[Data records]

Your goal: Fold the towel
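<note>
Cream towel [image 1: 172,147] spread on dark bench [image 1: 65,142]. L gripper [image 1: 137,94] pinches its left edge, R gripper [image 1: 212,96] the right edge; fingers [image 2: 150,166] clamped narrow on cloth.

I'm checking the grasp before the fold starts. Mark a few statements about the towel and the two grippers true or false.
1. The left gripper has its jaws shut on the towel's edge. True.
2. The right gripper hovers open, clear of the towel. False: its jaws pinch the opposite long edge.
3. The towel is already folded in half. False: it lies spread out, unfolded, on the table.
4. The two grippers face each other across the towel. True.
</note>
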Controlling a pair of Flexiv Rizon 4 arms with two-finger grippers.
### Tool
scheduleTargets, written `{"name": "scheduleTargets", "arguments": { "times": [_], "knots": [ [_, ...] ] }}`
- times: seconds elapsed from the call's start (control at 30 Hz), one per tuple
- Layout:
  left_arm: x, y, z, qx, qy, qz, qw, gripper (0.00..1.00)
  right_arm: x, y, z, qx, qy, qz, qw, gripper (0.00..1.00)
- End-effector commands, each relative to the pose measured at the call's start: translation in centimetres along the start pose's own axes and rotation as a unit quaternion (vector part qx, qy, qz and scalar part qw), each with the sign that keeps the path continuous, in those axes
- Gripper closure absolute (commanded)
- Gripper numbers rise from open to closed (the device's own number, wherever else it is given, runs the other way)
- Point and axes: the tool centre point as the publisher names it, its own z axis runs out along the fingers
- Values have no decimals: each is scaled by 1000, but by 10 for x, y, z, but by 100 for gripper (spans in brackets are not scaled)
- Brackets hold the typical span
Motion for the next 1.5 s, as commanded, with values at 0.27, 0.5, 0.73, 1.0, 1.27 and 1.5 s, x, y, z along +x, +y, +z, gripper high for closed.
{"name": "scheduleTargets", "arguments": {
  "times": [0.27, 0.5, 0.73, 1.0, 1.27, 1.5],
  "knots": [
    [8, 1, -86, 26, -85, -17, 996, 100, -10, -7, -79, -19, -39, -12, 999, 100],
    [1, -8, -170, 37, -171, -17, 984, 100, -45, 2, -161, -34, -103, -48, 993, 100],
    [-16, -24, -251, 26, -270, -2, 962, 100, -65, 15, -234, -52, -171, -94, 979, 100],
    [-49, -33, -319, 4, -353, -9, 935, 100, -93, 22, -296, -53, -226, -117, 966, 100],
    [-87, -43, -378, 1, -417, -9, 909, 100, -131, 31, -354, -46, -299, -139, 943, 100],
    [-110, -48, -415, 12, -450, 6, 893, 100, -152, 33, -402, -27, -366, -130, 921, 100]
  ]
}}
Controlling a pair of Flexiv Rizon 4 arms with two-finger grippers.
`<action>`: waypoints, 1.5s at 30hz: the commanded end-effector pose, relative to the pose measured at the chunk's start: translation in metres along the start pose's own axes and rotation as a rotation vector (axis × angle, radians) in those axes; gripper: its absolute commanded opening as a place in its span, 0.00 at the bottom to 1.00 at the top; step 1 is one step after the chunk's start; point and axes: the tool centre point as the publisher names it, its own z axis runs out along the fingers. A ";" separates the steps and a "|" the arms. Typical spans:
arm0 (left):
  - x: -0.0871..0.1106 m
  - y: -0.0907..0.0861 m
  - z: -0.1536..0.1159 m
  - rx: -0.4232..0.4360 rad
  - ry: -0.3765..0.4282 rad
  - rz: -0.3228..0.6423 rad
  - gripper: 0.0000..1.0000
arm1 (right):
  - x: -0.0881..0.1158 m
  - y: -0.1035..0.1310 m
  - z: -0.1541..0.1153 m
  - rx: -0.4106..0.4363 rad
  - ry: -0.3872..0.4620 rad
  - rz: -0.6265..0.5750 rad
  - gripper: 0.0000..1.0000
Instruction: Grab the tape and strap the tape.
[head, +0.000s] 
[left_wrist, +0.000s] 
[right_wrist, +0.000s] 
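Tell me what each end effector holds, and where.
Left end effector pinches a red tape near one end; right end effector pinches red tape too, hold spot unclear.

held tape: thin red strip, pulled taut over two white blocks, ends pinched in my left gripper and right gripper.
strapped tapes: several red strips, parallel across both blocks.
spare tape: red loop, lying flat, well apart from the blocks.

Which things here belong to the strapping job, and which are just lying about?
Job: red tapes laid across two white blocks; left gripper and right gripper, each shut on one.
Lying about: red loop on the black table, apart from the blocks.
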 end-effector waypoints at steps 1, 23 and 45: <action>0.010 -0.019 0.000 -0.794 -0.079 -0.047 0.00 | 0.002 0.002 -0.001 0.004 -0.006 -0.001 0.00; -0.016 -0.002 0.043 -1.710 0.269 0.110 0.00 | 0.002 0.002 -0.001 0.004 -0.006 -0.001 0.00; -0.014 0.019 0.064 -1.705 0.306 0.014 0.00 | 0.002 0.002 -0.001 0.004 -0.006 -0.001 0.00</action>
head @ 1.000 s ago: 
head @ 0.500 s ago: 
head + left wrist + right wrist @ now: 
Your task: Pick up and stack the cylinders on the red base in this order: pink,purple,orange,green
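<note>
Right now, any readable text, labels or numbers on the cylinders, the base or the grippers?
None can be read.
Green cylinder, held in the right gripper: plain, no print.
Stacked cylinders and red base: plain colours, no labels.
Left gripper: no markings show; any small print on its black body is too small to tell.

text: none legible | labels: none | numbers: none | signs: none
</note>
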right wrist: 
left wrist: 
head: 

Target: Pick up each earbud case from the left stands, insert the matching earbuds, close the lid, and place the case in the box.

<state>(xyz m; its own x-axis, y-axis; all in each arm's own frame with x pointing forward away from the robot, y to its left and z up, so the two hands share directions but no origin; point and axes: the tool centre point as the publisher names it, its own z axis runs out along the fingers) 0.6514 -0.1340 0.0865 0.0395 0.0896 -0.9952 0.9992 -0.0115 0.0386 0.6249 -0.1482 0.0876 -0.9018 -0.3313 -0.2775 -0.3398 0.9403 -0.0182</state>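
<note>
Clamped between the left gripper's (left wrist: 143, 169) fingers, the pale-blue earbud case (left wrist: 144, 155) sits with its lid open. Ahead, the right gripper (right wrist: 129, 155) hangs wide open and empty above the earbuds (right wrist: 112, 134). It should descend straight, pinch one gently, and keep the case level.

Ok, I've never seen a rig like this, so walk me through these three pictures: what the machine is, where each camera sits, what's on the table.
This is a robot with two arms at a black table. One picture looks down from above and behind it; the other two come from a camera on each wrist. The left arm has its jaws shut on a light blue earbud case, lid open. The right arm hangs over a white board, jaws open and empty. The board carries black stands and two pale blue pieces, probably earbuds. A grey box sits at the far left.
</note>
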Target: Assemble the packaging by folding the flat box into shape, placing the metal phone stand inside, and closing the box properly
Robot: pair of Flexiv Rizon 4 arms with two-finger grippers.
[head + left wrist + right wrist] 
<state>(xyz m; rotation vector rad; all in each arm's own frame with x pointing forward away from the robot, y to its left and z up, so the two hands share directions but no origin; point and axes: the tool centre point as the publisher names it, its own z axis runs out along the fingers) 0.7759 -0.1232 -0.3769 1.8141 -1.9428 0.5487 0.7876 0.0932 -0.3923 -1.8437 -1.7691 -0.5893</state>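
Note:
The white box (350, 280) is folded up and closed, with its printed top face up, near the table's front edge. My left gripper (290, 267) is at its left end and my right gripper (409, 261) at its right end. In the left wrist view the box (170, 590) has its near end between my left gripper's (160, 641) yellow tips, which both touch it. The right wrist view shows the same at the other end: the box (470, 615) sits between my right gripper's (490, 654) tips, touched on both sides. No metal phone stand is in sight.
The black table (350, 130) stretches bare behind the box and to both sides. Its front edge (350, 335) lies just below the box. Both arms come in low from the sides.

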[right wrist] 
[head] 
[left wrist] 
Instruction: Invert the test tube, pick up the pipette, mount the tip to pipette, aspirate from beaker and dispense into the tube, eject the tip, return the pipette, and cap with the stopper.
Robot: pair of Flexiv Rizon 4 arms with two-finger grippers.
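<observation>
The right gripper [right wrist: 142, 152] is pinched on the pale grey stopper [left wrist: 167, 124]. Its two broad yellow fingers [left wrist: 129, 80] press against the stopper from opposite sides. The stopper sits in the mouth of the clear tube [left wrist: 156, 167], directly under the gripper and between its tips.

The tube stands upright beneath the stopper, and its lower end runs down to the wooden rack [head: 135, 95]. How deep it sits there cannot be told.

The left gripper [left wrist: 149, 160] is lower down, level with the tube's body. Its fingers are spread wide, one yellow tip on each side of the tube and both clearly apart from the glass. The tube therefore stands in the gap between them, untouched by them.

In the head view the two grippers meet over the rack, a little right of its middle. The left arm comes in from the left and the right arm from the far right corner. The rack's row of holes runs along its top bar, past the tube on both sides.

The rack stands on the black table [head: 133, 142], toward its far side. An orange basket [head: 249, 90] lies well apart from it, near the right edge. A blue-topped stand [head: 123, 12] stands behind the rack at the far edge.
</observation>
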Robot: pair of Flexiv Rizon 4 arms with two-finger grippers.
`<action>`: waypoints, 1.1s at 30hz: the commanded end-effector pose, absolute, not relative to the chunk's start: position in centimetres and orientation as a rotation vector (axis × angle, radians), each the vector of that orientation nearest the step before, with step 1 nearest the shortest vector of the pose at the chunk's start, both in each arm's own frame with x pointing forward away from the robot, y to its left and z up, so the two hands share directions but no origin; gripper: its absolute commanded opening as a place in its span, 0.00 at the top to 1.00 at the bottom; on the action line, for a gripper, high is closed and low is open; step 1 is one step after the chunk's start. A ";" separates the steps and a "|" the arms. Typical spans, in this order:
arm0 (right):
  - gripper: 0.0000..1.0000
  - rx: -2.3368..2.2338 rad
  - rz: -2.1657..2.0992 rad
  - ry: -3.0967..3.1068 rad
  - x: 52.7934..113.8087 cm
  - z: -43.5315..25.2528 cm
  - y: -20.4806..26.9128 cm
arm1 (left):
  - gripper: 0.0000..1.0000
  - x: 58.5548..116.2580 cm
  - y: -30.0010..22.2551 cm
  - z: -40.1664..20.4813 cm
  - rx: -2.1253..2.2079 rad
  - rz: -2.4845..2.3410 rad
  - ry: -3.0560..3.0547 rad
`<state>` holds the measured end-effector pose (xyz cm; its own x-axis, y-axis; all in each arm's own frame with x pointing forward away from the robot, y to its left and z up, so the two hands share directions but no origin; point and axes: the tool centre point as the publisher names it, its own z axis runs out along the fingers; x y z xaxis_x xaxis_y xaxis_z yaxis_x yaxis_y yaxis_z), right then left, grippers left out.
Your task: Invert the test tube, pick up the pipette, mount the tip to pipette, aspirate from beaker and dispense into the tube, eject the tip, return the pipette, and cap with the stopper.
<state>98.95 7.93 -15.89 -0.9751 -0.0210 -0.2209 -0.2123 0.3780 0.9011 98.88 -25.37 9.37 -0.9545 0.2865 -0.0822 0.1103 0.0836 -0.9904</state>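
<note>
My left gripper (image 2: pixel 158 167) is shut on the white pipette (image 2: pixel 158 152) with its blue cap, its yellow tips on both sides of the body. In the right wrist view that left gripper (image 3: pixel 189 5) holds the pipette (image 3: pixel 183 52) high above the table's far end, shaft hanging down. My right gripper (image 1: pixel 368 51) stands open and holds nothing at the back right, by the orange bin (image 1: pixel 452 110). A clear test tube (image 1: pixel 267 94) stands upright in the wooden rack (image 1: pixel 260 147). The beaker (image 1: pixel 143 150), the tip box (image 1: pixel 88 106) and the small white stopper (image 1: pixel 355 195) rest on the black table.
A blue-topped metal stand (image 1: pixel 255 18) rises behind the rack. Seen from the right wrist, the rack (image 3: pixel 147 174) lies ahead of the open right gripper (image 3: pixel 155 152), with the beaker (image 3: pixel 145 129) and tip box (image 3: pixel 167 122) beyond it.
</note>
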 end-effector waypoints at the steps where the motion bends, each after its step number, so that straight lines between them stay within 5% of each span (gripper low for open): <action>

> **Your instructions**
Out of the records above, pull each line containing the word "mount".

> **Finished exercise**
Instruction: Invert the test tube, pick up the pipette, mount the tip to pipette, aspirate from beaker and dispense into the tube, eject the tip, return the pipette, and cap with the stopper.
Your task: Invert the test tube, pick up the pipette, mount the tip to pipette, aspirate from beaker and dispense into the tube, eject the tip, return the pipette, and cap with the stopper.

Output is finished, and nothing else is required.